SDP: Sensing Data Protocol for Scalable Wireless Sensing

SDP Website PyPI License Python PyTorch Tests Docs Colab


📖 Citation

If you use SDP in your research, please cite:

@misc{zhang2026sdpunifiedprotocolbenchmarking,
      title={SDP: A Unified Protocol and Benchmarking Framework for Reproducible Wireless Sensing}, 
      author={Di Zhang and Jiawei Huang and Yuanhao Cui and Xiaowen Cao and Tony Xiao Han and Xiaojun Jing and Christos Masouros},
      year={2026},
      eprint={2601.08463},
      archivePrefix={arXiv},
      primaryClass={eess.SP},
      url={https://arxiv.org/abs/2601.08463}, 
}


🇬🇧 English

🎯 What is SDP?

SDP is a protocol-level abstraction and unified benchmark for reproducible wireless sensing.

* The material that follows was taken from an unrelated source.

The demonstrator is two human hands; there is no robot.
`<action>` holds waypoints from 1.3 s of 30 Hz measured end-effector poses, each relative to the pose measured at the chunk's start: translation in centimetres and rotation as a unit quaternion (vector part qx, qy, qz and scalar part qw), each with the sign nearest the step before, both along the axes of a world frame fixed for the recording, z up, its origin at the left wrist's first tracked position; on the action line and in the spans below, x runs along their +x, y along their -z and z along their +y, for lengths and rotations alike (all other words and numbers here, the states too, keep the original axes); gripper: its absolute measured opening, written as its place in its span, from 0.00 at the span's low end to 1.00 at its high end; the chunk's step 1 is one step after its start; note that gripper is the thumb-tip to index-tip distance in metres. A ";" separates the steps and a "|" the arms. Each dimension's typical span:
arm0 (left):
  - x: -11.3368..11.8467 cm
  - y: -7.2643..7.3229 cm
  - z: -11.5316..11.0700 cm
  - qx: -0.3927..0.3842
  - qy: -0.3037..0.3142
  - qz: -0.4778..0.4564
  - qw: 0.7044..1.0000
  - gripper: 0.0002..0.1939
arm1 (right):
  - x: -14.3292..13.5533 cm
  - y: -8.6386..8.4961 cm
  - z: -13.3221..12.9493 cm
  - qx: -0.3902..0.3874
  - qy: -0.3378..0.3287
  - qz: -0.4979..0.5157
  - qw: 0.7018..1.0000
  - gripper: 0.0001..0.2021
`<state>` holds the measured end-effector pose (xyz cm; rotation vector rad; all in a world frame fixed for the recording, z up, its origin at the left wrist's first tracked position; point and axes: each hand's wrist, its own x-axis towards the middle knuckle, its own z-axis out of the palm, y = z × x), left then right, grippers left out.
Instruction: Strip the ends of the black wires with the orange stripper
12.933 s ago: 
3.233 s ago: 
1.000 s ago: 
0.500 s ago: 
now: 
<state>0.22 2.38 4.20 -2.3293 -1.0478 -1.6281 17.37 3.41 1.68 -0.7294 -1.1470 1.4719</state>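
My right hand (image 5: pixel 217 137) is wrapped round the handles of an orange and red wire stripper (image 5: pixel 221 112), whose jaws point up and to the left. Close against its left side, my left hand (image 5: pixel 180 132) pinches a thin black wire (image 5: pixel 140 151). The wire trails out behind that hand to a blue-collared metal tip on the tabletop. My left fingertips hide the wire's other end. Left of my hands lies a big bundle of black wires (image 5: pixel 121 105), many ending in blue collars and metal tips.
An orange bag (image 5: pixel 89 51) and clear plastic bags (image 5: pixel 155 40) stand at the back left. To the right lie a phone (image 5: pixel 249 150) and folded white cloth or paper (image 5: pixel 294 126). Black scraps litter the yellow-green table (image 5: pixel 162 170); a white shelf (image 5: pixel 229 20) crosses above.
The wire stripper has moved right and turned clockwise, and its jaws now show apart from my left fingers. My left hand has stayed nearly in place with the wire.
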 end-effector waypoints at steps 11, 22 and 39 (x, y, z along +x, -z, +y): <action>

⚠️ SDP is not a new neural network, but a standardized protocol that unifies CSI representations for fair comparison.

The Problem

Wireless sensing research often suffers from:

  • ❌ Hardware-specific CSI formats
  • ❌ Inconsistent preprocessing pipelines
  • ❌ Unstable training results
  • ❌ Large performance variance across random seeds

Result: Models cannot be fairly compared.

The Solution

SDP solves this at the protocol level, not the model level:

Feature Raw CSI Other Tools SDP
Standardized Format ❌ Hardware-specific ⚠️ Partial Unified CSIFrame
Multi-Dataset Support ❌ Manual parsing ⚠️ 2-3 datasets 5 datasets built-in
Preprocessing ❌ DIY ⚠️ Basic only Wavelet + Phase Calib
Reproducibility ❌ Random ⚠️ Varies 5-seed standard
Deep Learning ❌ From scratch ⚠️ Limited CNN+Transformer
CLI Interface ❌ None ⚠️ Partial Full CLI support

SDP projects raw CSI into a fixed canonical frequency grid (K=30), ensuring cross-hardware comparability.

Performance Highlights

Metric Result
Accuracy SOTA on 5 datasets
Reproducibility 5-seed evaluation standard
Stability Low variance across runs

Accuracy Figure 1: Accuracy comparison across datasets

Reproducibility Figure 2: Reproducibility and stability analysis

Ablation Figure 3: Ablation study results


🚀 Quick Start (3 Steps, 5 Minutes)

Step 1: Install (30 seconds)

pip install wsdp

Verify installation:

wsdp --version

Step 2: Download Dataset (2 minutes)

Option A: From CLI (Recommended for testing)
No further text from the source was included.